I have a restraining order, divorce papers, and the process has already started. I might lose money and property and he's already come to my job and caused trouble there, spread nasty rumors to my friends and co-workers and shown naked pictures of me to people for not obeying him, but I finally realized I have nothing left to lose or hold onto. It was hard, for so long I thought I loved him, and couldn't bear the thought of being without him. I didn't want anything bad to happen to him and was afraid to leave him because he might not make it on his own. But I finally reached a point where I realize that both of us will be better off. His dangerous obsession over me will stop getting him into trouble for domestic violence, and I will be free to be myself again. I'm a little nervous because I don't know what's going to happen and because he has alienated me from my friends for so long, I don't really have a support system to confide in, which is probably what I'm doing on this forum. It hurts and I miss him terribly, but his behavior drowned out his "nicer side" so much so that I feel like I already lost him long before this and need to just wish him luck and go on my way.


----------



## amberlynn (May 24, 2009)

Good for you! Glad you are gettin out of that horrible situation, no one deserves to be treated that way. He needs some serious help, and it probably wouldnt hurt for you to sit down with a consoler, just to have someone to open up to and relieve some stress off of you. I hope everything works out for the best. You can PM me if you ever need to talk. Im always here.


----------



## Rhea (May 16, 2009)

Wow...bless your heart sweetie. Yes please talk to a counselor ASAP this man has done more than physically damage you. Post and keep posting there are many a fine folk here to listen, let you vent, and listen some more. Congrats for finally taking a stand for yourself best thing you've ever done!!!


----------



## preso (May 1, 2009)

Sounds like:
Your life will most certainly improve now !!!


----------



## MarkTwain (Aug 1, 2008)

Well done. Don't look back.


----------



## Sandy55 (Jun 3, 2009)

:smthumbup::smthumbup::smthumbup:

Looks like there is only one way but up for you, Tole!

Take care, and be VERY careful of him, he sounds really "off".


----------



## martino (May 12, 2008)

I hate to sound drastic but I would consider getting a gun just in case.


----------



## amberlynn (May 24, 2009)

martino said:


> I hate to sound drastic but I would consider getting a gun just in case.


:iagree:


----------



## Sensitive (Mar 29, 2009)

No guns, please! I don't want to read your next post, "I shot my husband and awaiting trial for murder" or worse yet, "I accidently shot my wife becasue she was on this forum." If you are that worried about your safety, go to a shelter, leave town, leave the country. Don't fight volence with more violence.


----------



## martino (May 12, 2008)

Better to read his obit rather than her's...or worse yet, her's and others. Her husband sounds like he has the potential to go right off. What could a shelter do if he walked in with a shotgun? these kind of guys view their spouses as "property."


----------



## Sandy55 (Jun 3, 2009)

Tole: Please keep posting. I used to counsel battered and abused women and your situation is concerning me. ray:

A restraining order isn't bullet proof, trust me.  

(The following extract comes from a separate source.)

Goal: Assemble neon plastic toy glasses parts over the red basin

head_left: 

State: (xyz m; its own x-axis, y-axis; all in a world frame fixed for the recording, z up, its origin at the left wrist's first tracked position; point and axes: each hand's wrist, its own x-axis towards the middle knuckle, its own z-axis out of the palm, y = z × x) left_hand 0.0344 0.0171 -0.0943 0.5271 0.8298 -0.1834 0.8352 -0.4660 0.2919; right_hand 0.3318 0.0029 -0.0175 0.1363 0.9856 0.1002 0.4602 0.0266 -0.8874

You need to watch yourself if your stbx is as scary as you have described him.

Thinking about you. Stay close, OK?


----------



## MrsVain (Feb 1, 2009)

I completely agree also. GOOD for you for leaving that situation. And i am also worried that he is now stalking your work. Please be careful, dont walk to your car alone. Advise your boss and coworkers that you are leaving and he is giving you trouble, hopefully they will be understanding and you wont lose your job.

You will be so much better off without him.
good luck to you and God bless


----------